Imaginons une négociation improbable durant laquelle Montaigne et Machiavel se feraient face. Deux conceptions s’opposent. Pour Montaigne (1533-1592) le sens de la droiture ; pour Machiavel (1469–1527), l’art de la ruse. Qui va l’emporter ? Et vous, à laquelle de ces deux figures emblématiques vous identifier… Peut-être aux deux ?

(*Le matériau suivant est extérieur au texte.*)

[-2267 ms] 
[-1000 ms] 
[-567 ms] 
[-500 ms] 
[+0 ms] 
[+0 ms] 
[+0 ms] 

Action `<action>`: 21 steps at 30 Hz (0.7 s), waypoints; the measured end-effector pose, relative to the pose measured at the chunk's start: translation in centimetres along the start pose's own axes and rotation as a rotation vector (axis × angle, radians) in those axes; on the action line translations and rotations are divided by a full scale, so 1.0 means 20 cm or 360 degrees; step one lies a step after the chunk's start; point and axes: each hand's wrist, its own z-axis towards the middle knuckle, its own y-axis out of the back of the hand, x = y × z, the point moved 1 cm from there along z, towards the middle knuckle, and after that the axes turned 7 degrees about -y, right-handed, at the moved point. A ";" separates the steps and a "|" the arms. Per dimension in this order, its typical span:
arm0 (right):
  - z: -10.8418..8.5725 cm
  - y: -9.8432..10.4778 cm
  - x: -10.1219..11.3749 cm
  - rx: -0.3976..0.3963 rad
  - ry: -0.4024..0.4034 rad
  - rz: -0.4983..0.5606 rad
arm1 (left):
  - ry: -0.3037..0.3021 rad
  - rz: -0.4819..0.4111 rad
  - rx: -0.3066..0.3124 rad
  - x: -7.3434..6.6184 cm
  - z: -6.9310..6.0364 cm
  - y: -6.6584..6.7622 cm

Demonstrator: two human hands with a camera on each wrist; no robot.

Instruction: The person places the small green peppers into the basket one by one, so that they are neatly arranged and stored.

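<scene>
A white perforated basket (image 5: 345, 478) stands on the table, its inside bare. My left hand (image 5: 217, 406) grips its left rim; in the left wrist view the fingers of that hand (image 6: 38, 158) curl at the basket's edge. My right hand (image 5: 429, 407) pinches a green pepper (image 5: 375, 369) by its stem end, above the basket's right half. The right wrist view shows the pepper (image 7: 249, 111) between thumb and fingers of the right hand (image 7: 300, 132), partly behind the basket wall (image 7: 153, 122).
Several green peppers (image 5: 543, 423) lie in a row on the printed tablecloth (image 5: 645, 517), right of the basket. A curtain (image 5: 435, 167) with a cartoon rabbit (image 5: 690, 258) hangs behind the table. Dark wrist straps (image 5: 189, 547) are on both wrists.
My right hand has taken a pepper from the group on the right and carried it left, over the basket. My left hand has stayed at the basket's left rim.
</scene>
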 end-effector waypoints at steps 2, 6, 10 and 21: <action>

Si nous connaissons Montaigne pour ses fameux essais, son amitié indéfectible pour La Boétie, ses périples à cheval ou encore son incitation jubilatoire « à savoir jouir loyalement de son être », ses qualités de négociateur sont quant à elles moins mises en avant, y compris par Montaigne lui-même qui demeura très discret à leur sujet. Et pourtant, elles séduisirent en leur temps Henri III. En effet, le philosophe épicurien conduisit avec brio des négociations entre Henri de Navarre et Henri de Guise, puis entre le Roi de France et le Roi de Navarre.
Dans ses Essais, Montaigne se décrit ainsi : « dans le peu que j’ai eu à négocier entre nos princes, les gens du métier restent le plus dissimulés qu’ils peuvent et se présentent comme les hommes les plus modérés et les plus proches des opinions de ceux qu’ils approchent. Moi je me montre avec mes opinions les plus vives et sous ma forme la plus personnelle : négociateur tendre et novice, j’aime mieux faillir à ma mission que faillir à moi-même ! Cette tâche a pourtant été faite jusqu’à cette heure avec une telle réussite (assurément le hasard y a la part principale) que peu d’hommes sont entrés en rapport avec un parti, puis avec l’autre, avec moins de soupçon, plus de faveur et de familiarité ».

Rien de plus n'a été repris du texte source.